**Recorded data:**
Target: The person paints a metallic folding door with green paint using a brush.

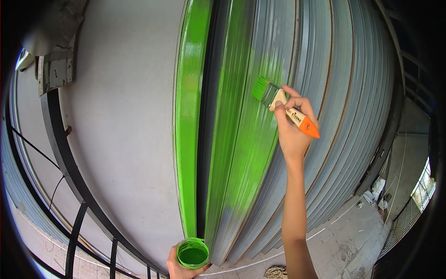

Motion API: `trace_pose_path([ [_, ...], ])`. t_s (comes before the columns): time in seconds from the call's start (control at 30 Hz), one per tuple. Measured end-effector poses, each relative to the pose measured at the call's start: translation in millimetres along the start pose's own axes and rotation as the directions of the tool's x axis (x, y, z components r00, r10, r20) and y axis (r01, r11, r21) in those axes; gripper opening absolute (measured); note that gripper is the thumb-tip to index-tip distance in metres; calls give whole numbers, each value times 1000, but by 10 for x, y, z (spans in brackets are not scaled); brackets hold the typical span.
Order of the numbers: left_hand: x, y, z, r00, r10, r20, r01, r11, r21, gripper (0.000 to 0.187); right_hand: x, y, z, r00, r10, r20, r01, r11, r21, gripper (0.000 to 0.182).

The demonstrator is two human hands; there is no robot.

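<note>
My right hand grips a paintbrush by its wooden handle, which ends in an orange tip. Its green-coated bristles are against, or very close to, a grey ribbed metal shutter. Low in the view, my left hand is wrapped round a small open tub of green paint. The shutter's left panels carry wet-looking green paint, patchy near the brush, with grey showing through. A fully green vertical strip runs beside the wall.
A pale wall fills the left, with a black metal railing in front of it. Tiled floor lies below. White scraps sit at the shutter's lower right, and a metal grille stands at far right.
</note>
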State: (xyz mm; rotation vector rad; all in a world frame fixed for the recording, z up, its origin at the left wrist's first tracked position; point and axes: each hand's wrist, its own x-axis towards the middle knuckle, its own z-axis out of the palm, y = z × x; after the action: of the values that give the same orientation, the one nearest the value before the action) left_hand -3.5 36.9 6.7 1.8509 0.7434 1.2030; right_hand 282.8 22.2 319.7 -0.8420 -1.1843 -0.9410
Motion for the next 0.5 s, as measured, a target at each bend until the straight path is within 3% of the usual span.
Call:
trace_pose_path([
  [0.13, 116, -125, -4, 998, 20, 66, -9, 988, -152, 82, 181, -258, -106, 1000, 29, -3, -29, 998, -51, 14],
  [0.17, 133, -142, -20, 996, 10, 94, 10, 977, -214, 82, 286, -291, -146, 994, -91, 56, 98, 987, -131, 16],
  [0.2, 162, -136, -25, 991, -10, 134, 31, 987, -157, 83, 447, -293, -200, 971, -201, 126, 224, 953, -205, 17],
  [0.27, 214, -210, 23, 983, -13, 181, 45, 984, -171, 82, 752, -313, -228, 882, -369, 294, 447, 853, -268, 16],
  [0.37, 297, -230, 98, 968, -17, 250, 93, 951, -296, 82, 1035, -452, -118, 701, -306, 644, 581, 770, -266, 13],
  [0.4, 310, -219, 121, 963, -15, 268, 102, 944, -314, 83, 1136, -427, -58, 585, -341, 735, 643, 748, -165, 11],
  [0.5, 349, -374, 181, 949, 46, 313, 51, 954, -295, 84, 1284, -371, 80, 539, -7, 843, 422, 868, -263, 10],
])
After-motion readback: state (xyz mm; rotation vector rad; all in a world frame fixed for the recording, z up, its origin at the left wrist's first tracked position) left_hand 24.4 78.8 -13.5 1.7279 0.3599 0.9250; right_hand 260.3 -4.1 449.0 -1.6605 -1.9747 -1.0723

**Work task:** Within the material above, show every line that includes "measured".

**Task solution:**
Motion API: `trace_pose_path([ [_, ...], ])`. t_s (comes before the columns): time in seconds from the call's start (control at 30 Hz), one per tuple. Measured end-effector poses, each relative to the pose measured at the call's start: translation in millimetres along the start pose's own axes and rotation as the directions of the tool's x axis (x, y, z components r00, r10, r20) and y axis (r01, r11, r21) in those axes; gripper opening absolute (measured); note that gripper is the thumb-tip to index-tip distance in metres; calls give whole numbers, each value times 1000, but by 10 for x, y, z (spans in brackets are not scaled); brackets hold the typical span.
Motion for the next 0.5 s, as measured, a target at each bend until the straight path is within 3% of the usual span.

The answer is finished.